Sur la base des travaux de la commission Rodotà, de nombreux mouvements sociaux et politiques transalpins s’emparent de la notion de bien commun pour dénoncer le secteur privé et l’État néolibéral, également incapables de satisfaire les besoins collectifs fondamentaux (10 3). Forts de ce principe, 25 millions d’Italiens (sur 27 millions de votants) se prononcent en juin 2011 par référendum contre la privatisation des services publics locaux de fourniture d’eau potable.

Mais la redécouverte des communs ne se limite pas aux ressources naturelles. En 1983, Richard Stallman, jeune informaticien du Massachusetts Institute of Technology (MIT), poste un appel à contributions sur un groupe de discussion Usenet : il propose de développer un système d’exploitation distribué librement. Ainsi apparaît le mouvement du logiciel libre, en réaction à l’émergence d’une florissante industrie du logiciel qui transforme les programmes informatiques en biens marchands soumis au droit d’auteur (copyright) et protégés par des conditions d’utilisation restrictives (11 3). Ici, le code informatique n’est plus considéré comme la propriété exclusive d’un acteur privé ; il constitue une ressource librement accessible que chacun peut contribuer à améliorer. De nombreux communs numériques ont repris ces principes d’ouverture et de partage pour les appliquer à la production d’encyclopédies (Wikipédia), de bases de données (Open Food Facts) ou à des créations artistiques collectives placées sous des licences Art Libre ou Creative Commons.

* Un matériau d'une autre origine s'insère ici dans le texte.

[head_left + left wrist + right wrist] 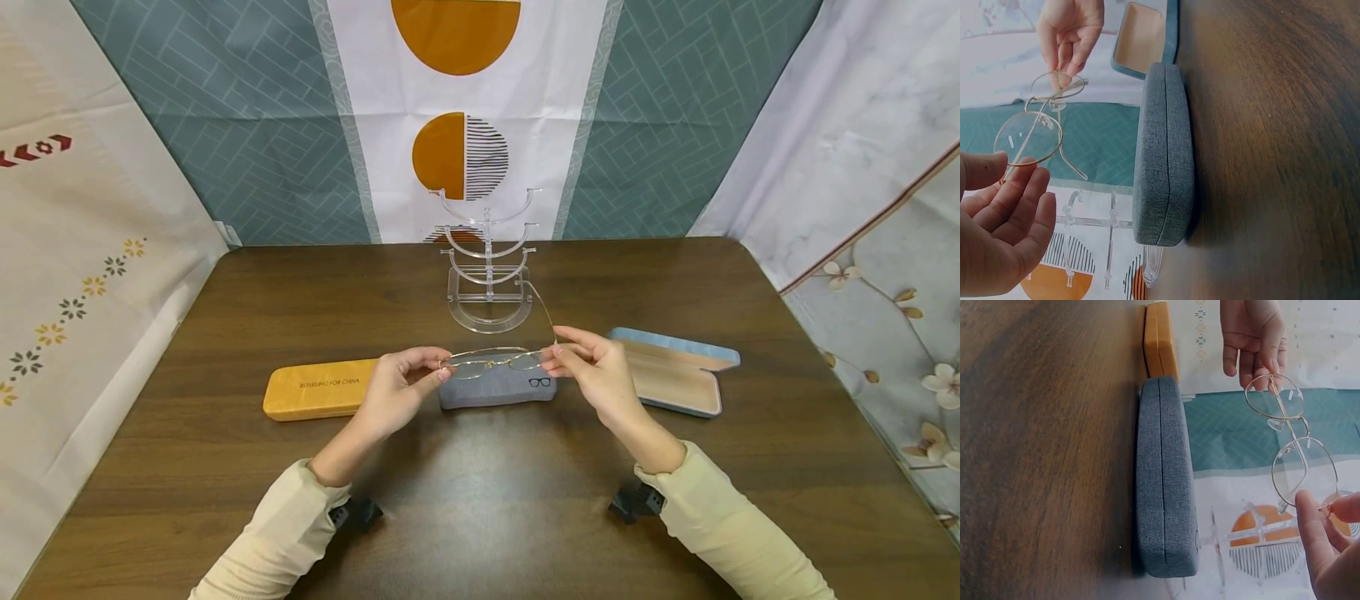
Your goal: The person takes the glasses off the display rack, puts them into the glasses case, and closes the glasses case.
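Note:
A pair of eyeglasses (489, 363) with thin gold rims and clear lenses hangs above the closed grey-blue case (498, 395). My left hand (399, 385) pinches the left end of the frame between thumb and fingers. At the other end, my right hand (596, 371) holds the frame by the hinge. One temple (542, 305) stretches away toward the back, while the other lies folded behind the lenses. Both wrist views show the glasses (1029, 139) apart from the grey-blue case (1166, 475) and off the table.
A yellow glasses case (318, 392), closed, lies at the left. On the right, a light blue case (675, 387) stands open with a beige lining. A clear tiered display stand (489, 287) is behind the glasses, near the patterned cloth backdrop (285, 142).

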`<move>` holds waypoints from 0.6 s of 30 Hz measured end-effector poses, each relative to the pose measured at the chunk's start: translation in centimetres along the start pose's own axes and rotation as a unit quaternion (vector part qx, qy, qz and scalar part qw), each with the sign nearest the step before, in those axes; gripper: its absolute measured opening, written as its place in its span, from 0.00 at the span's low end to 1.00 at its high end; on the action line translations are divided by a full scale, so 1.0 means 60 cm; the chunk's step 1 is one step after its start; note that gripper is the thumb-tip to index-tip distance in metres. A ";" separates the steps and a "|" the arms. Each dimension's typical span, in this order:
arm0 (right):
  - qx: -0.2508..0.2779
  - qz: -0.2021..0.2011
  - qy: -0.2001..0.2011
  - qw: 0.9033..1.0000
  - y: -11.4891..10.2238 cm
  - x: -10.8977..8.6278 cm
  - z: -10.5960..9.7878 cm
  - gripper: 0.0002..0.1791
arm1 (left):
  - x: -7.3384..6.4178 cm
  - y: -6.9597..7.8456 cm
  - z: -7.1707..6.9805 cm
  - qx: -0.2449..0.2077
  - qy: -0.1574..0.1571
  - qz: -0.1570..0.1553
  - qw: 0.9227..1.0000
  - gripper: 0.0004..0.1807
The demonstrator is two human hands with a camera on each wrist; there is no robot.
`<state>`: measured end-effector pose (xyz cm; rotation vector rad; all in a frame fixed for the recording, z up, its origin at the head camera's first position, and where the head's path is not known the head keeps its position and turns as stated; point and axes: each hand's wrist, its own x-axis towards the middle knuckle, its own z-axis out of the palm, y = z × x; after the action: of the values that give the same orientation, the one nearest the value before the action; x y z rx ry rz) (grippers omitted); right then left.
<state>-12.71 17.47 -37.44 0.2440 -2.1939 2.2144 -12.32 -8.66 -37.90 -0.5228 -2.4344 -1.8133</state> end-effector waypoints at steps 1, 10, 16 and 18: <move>0.004 -0.001 0.000 1.000 0.000 0.000 0.000 0.19 | 0.000 0.000 0.000 -0.003 0.000 0.001 1.000 0.09; 0.041 -0.016 -0.008 0.999 0.003 -0.001 0.002 0.20 | 0.000 0.003 0.000 -0.008 0.003 0.002 1.000 0.09; 0.042 -0.028 -0.005 0.999 0.005 0.000 0.000 0.19 | 0.001 0.004 0.003 -0.008 0.004 -0.002 1.000 0.09; 0.047 -0.031 -0.004 0.998 0.005 -0.001 0.000 0.18 | 0.002 0.003 0.003 -0.009 0.005 -0.001 1.000 0.09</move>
<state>-12.69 17.47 -37.72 0.3197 -2.0588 2.2890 -12.33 -8.39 -37.76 -0.5100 -2.4154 -1.8347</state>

En dépit de leurs différences, les diverses composantes du mouvement des communs opèrent une même remise en question de la propriété privée exclusive. Le mouvement italien des beni comuni réagit à la privatisation des services publics ; l’intérêt pour les communs dits « physiques » répond à l’accaparement massif des terres. Quant au développement des communs numériques, il s’oppose à la privatisation de l’information et de la connaissance : celle-ci a pris une telle ampleur que certains juristes ont pu évoquer un « deuxième mouvement des enclosures (12 3) ».

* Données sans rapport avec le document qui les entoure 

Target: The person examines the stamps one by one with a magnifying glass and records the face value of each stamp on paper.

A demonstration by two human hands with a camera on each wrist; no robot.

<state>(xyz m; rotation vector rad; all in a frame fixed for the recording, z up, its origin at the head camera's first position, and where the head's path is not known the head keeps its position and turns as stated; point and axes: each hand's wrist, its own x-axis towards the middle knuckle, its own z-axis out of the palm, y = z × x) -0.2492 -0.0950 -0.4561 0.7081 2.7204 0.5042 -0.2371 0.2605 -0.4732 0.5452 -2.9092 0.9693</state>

Les communs portent ainsi le fer au cœur d’une des institutions centrales du néolibéralisme, en s’attaquant à la croyance selon laquelle davantage de propriété privée garantirait un surcroît d’efficacité économique. Les travaux d’Ostrom invalident ce postulat, et l’essor de nombreuses ressources partagées le contredit en pratique. S’agissant des ressources physiques, les communs reposent souvent sur des formes de propriété collective et s’appuient par exemple, en France, sur des structures coopératives ou des groupements fonciers agricoles (GFA). Les communs numériques sont quant à eux protégés par des licences spécifiques, qui subvertissent les formes classiques de propriété intellectuelle afin de permettre la circulation et l’enrichissement des créations collectives : General Public License (GPL), Open Database License (ODbL)…

Si les militants des communs remettent en question la propriété privée, ils critiquent également le dévoiement de la propriété publique dans un contexte de libéralisation massive. Lorsque l’État a toute latitude de brader les ressources dont il dispose pour équilibrer ses finances, la propriété publique offre-t-elle vraiment davantage de garanties que la propriété privée ? Ne se réduit-elle pas à un simple déplacement de la propriété privée entre les mains d’un acteur qui n’agit pas nécessairement dans l’intérêt de tous (13 3) ?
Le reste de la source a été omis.